Des sujets qui ont largement dominé l’année 2006, et qu’il était, en cette fin décembre, difficile de ne pas évoquer, alors que la tradition en cette période est précisément de faire des bilans de l’année écoulée, et de tenter ensuite de savoir ce que sera l’année prochaine. Difficile aussi d’évoquer un homme peu connu, parti discrètement, alors que le pays commémore les anniversaires de la disparition de grands hommes ou de moments importants dans l’histoire du pays : disparition de Houari Boumediene, de Ferhat Abbas, élections de décembre 1991, etc.
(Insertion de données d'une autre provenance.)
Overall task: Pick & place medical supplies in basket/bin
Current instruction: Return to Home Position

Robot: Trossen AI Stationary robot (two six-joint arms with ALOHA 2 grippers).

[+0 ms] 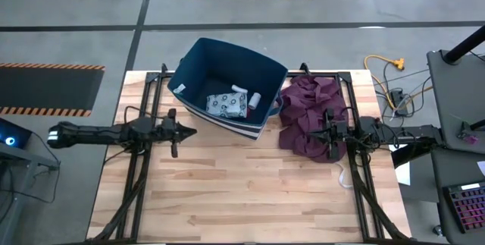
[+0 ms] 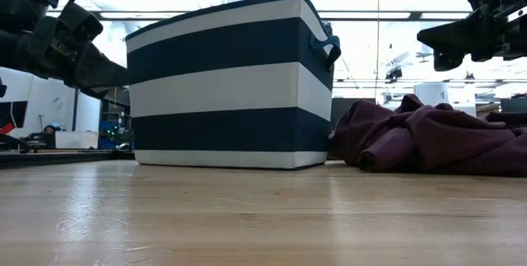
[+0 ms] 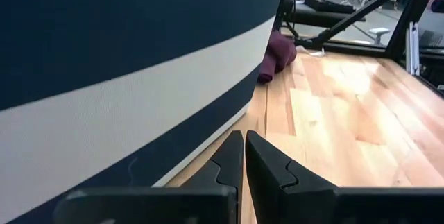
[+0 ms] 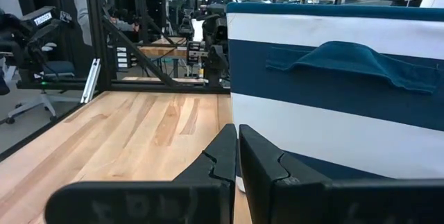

Il y a même eu le discours du président Abdelaziz Bouteflika, qu’un sénateur a qualifié d’historique, et la tournée de Zinedine Zidane dans le pays !

C’est pourtant la vie et la disparition du poète qui constituent l’évènement majeur. Sa vie, avec les valeurs simples qu’il a véhiculées : comment partager le bonheur, la bonne humeur, l’enthousiasme, les richesses, comment établir de règles de vie sociales et les respecter pour que personne ne soit lésé. Sa disparition aussi, discrète, celle d’un Algérien qui pense avoir accompli honnêtement ses devoirs envers les siens, envers son pays et envers Dieu.

C’est là un immense projet politique. Et c’est peut-être ce qui manque à l’Algérie : un regard de poète, qui considère que ramener le sourire au visage d’un enfant est un acte beaucoup plus beau que d’asséner des statistiques mensongères sur les taux de scolarité ; qu’offrir un espoir à un jeune homme sans emploi vaut mille discours sur la solidarité ; qu’offrir un gîte à une famille dans le besoin a plus de sens qu’une promesse chimérique d’un million de logements ; qu’un dinar, acquis honnêtement, a plus de valeur que tout ce qui a été détourné dans l’affaire Khalifa ; enfin, quelques dinars, donnés au bon moment, font plus de bien que des milliards de dollars gardés en stock. Cette pensée, dans sa simplicité, a valu à Mohamed Yunus le prix Nobel. Elle donne au poète l’immortalité.